[jira] [Comment Edited] (HUDI-83) Support for timestamp datatype in Hudi

Cosmin Iordache (Jira) Fri, 13 Mar 2020 04:12:52 -0700


    [ 
https://issues.apache.org/jira/browse/HUDI-83?page=com.atlassian.jira.plugin.system.issuetabpanels:comment-tabpanel&focusedCommentId=17058635#comment-17058635
 ]


Cosmin Iordache edited comment on HUDI-83 at 3/13/20, 11:11 AM:
----------------------------------------------------------------

I was looking at how hudi saves data with spark-2.4.4 and things have changed. 
Probably because of this : https://github.com/apache/incubator-hudi/pull/1005

Decimal types are saved correctly ,timestamp as well. 

Example of timestamp inferred column being read after saved with hoodie : 
{code:java}
scala> val q3 = 
spark.read.format("org.apache.hudi").load("hdfs://namenode:8020/data/lake/d3325f10-4a91-4b19-872b-5be019c4836a/converted/*/*")
5651992 [main] WARN  org.apache.hudi.DefaultSource  - Snapshot view not 
supported yet via data source, for MERGE_ON_READ tables. Please query the Hive 
table registered using Spark SQL.
q3: org.apache.spark.sql.DataFrame = [_hoodie_commit_time: string, 
_hoodie_commit_seqno: string ... 13 more fields]scala> q3.show()

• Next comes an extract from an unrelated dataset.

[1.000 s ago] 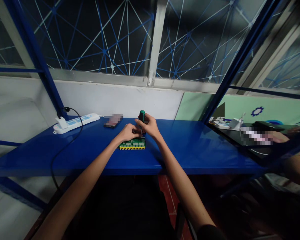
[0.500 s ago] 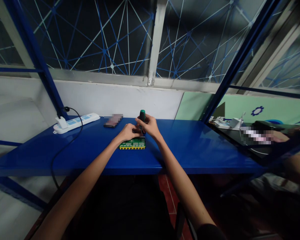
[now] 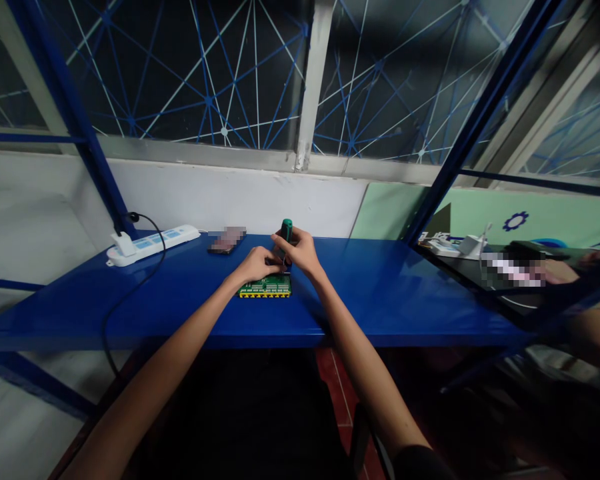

scala> q3.select("other_date","timestamp_1").show
+-------------------+-------------------+
|         other_date|        timestamp_1|
+-------------------+-------------------+
|2017-09-17 00:00:00|2017-01-01 00:00:00|
|2017-09-16 00:00:00|2017-01-01 00:00:00|
+-------------------+-------------------+
scala> q3.select("other_date","timestamp_1").dtypes
res6: Array[(String, String)] = Array((other_date,TimestampType), 
(timestamp_1,TimestampType))

{code}
Where the avro schema sent was : 

 
{code:java}
...{
    "name" : "other_date",
    "type" : [ {
      "type" : "long",
      "logicalType" : "timestamp-micros"
    }, "null" ]
  },{
    "name" : "timestamp_1",
    "type" : [ {
      "type" : "long",
      "logicalType" : "timestamp-micros"
    }, "null" ]
  }...
{code}
 

 And for Decimal:
{code:java}
scala> val q2 = 
spark.read.format("org.apache.hudi").load("hdfs://namenode:8020/data/lake/5a3d9896-b331-4b5d-8638-5d72e02edd34/converted/*/*")
6221463 [main] WARN  org.apache.hudi.DefaultSource  - Snapshot view not 
supported yet via data source, for MERGE_ON_READ tables. Please query the Hive 
table registered using Spark SQL.
q2: org.apache.spark.sql.DataFrame = [_hoodie_commit_time: string, 
_hoodie_commit_seqno: string ... 40 more fields]
scala> q2.select("LIMIT_BAL").show()
+---------+
|LIMIT_BAL|
+---------+
|   260000|
|   110000|
|    50000|
....
scala> q2.select("LIMIT_BAL").dtypes
res10: Array[(String, String)] = Array((LIMIT_BAL,DecimalType(6,0)))
{code}
And the schema sent was : 
{code:java}
 {
    "name" : "LIMIT_BAL",
    "type" : [ {
      "type" : "fixed",
      "name" : "fixed",
      "namespace" : "hoodie.doi8nhn.doi8nhn_record.LIMIT_BAL",
      "size" : 3,
      "logicalType" : "decimal",
      "precision" : 6,
      "scale" : 0
    }, "null" ]
  }
{code}
This introduces a backwards compatibility issue though . 


was (Author: arw357):
I was looking at how hudi saves data with spark-2.4.4 and things have changed. 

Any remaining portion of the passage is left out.